I just discovered this site, and I had a question that has been bugging me for a while. My question isn't so much about a concept as it is about terminology, so I thought I'd check whether this kind of question is acceptable on the site before I ask it.

As an example, here is the question I intended to ask:

My statistics professor claims that the word "correlation" applies strictly to linear relationships between variates, whereas the word "association" applies broadly to any type of relationship. In other words, he claims the term "non-linear correlation" is an oxymoron.

From what I can make of this section in the Wikipedia article on "Correlation and dependence", the Pearson correlation coefficient describes the degree of "linearity" in the relationship between two variates.
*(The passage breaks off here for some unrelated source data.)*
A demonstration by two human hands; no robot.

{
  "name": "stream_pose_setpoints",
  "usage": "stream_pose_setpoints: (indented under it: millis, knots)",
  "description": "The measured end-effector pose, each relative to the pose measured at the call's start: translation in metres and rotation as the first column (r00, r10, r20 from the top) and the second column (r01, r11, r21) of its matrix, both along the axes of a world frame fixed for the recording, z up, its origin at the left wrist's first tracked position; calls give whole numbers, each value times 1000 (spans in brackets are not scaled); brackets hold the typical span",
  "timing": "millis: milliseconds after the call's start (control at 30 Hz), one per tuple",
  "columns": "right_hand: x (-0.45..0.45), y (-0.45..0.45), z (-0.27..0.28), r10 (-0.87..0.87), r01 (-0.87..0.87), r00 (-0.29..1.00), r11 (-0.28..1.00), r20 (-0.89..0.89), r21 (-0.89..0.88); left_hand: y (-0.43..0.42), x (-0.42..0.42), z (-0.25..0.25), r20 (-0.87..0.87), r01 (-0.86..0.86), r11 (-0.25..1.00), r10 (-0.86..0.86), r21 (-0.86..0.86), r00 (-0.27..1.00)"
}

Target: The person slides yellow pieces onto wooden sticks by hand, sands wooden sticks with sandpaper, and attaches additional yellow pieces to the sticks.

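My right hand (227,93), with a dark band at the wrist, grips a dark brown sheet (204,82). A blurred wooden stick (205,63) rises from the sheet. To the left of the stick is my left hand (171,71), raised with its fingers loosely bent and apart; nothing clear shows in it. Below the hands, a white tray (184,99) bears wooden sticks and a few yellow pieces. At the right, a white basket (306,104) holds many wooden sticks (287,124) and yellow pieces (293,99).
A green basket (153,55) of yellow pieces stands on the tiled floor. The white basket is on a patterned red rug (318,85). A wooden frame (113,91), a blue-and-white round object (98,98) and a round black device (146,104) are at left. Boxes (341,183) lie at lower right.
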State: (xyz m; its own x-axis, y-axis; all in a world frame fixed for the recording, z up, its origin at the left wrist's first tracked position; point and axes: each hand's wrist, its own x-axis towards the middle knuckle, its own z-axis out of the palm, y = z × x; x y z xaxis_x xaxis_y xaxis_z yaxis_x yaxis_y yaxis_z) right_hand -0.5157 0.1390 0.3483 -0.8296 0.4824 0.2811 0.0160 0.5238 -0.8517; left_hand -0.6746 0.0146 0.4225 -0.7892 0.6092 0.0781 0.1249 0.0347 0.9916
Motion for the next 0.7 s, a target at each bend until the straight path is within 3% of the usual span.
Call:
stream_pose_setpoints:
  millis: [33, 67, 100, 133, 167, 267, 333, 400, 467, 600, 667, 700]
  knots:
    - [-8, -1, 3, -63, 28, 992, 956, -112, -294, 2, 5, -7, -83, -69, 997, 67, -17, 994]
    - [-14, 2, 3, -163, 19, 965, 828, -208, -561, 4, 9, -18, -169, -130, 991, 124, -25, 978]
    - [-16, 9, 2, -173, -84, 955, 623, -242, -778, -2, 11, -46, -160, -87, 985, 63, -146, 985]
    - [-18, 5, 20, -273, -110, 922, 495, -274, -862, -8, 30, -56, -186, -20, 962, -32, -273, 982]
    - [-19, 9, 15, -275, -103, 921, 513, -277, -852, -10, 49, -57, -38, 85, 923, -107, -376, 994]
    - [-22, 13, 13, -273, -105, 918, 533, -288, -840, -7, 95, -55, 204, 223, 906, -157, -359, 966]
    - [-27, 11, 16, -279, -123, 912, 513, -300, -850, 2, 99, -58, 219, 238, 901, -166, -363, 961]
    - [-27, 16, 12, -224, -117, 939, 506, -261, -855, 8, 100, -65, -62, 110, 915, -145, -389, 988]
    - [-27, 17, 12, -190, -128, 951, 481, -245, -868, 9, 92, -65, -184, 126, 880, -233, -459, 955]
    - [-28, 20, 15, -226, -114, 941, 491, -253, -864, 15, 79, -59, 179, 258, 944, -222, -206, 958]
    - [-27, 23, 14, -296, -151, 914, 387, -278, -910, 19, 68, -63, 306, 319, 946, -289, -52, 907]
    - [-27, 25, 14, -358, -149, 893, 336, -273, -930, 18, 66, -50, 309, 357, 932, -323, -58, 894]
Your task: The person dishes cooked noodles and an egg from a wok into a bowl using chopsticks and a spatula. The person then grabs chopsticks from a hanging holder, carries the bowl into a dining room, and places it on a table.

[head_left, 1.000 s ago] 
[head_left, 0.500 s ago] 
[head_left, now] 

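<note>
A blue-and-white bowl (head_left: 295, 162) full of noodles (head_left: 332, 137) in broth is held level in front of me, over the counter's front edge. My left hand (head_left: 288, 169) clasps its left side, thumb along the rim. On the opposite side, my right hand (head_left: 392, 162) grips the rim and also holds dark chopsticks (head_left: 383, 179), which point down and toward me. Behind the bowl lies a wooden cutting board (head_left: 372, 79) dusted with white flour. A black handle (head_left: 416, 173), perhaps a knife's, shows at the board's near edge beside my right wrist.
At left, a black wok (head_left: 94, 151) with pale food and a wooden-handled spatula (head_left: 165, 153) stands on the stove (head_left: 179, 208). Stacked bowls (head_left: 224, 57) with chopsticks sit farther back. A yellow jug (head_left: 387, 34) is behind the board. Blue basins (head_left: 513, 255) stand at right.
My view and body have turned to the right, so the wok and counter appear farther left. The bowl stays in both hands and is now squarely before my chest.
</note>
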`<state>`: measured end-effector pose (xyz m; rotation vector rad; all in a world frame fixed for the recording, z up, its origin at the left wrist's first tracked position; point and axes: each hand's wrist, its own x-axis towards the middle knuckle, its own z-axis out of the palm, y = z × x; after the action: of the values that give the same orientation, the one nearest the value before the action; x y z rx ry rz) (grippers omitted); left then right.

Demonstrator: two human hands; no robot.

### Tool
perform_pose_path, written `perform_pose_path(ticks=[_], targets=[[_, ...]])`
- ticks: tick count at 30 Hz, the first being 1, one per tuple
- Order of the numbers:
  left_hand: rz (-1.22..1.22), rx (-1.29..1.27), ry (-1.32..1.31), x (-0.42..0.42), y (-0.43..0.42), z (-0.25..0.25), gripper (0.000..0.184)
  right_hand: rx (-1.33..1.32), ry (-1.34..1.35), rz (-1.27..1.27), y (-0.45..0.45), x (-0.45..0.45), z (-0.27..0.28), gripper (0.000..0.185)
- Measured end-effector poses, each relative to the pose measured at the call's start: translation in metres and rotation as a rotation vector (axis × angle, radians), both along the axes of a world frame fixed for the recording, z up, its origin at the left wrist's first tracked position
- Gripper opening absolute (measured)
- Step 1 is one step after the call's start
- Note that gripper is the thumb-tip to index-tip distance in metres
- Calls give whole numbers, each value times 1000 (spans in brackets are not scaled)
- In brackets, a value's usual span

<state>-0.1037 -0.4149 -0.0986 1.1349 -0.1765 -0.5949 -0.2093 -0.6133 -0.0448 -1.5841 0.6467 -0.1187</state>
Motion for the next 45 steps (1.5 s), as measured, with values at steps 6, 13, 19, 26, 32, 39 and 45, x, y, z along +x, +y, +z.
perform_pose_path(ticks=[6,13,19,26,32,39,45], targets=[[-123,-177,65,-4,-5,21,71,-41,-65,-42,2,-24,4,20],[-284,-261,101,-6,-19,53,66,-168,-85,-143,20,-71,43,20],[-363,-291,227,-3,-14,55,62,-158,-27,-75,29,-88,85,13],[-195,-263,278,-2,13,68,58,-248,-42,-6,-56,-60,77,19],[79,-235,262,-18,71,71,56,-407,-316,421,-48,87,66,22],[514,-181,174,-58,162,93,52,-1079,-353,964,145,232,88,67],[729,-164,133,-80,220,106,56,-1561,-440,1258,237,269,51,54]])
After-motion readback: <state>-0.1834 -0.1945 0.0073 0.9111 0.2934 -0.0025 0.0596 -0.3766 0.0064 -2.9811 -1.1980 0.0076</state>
This suggests that the term "correlation" does in fact apply exclusively to linear relationships.

On the other hand, a quick Google search for "non-linear correlation" turns up a number of published papers that use the term.

Is my professor correct, or is "correlation" simply a synonym of "association"?


2 Answers 2


I don't see any problem with your asking that question. Note that we have a tag for terminology () with 81 so categorized questions to date (2/4/13).

I do think that terminology can be somewhat fuzzy and frustrating, with different people using the same term to mean different things, or different terms to mean the same thing. It is possible that a terminological question thus has no real 'right' answer. If this troubles people, they may ask to have your question made community wiki, which is a status where you don't get any reputation for upvotes. I could imagine that you might find this annoying, but it certainly wouldn't impact your ability to ask the question and get an answer. (For the record, I don't think your question should have to be made CW, I'm just grasping for any possible complication.) Other than that, I can't imagine any issues at all.

  • $\begingroup$ Thanks gung; I wouldn't mind the question being CW'd, so long as it has a chance of being answered. $\endgroup$ Commented Feb 5, 2013 at 3:43

While I am obviously very much non-senior, I don't see why there can't be some questions about terminology. Statistical terminology is very important within the community of practice for statistics (try publishing a paper using the wrong terms for your audience, you'll likely get some nasty comments).

Worse, different related communities of practice use the same terms for different things. Statisticians, computer scientists, physicists, and social scientists all use a solid amount of stats. They do not always use the same terms for the same concepts, which is complicated significantly by the fact that AI and CS is heavily Bayesian while social science is heavily frequentist.

If anything, I'd think there might need to be some guidelines for answering such questions. I don't think any answer about terminology is remotely useful unless it cites a source and states the domain of science where such terminology is used.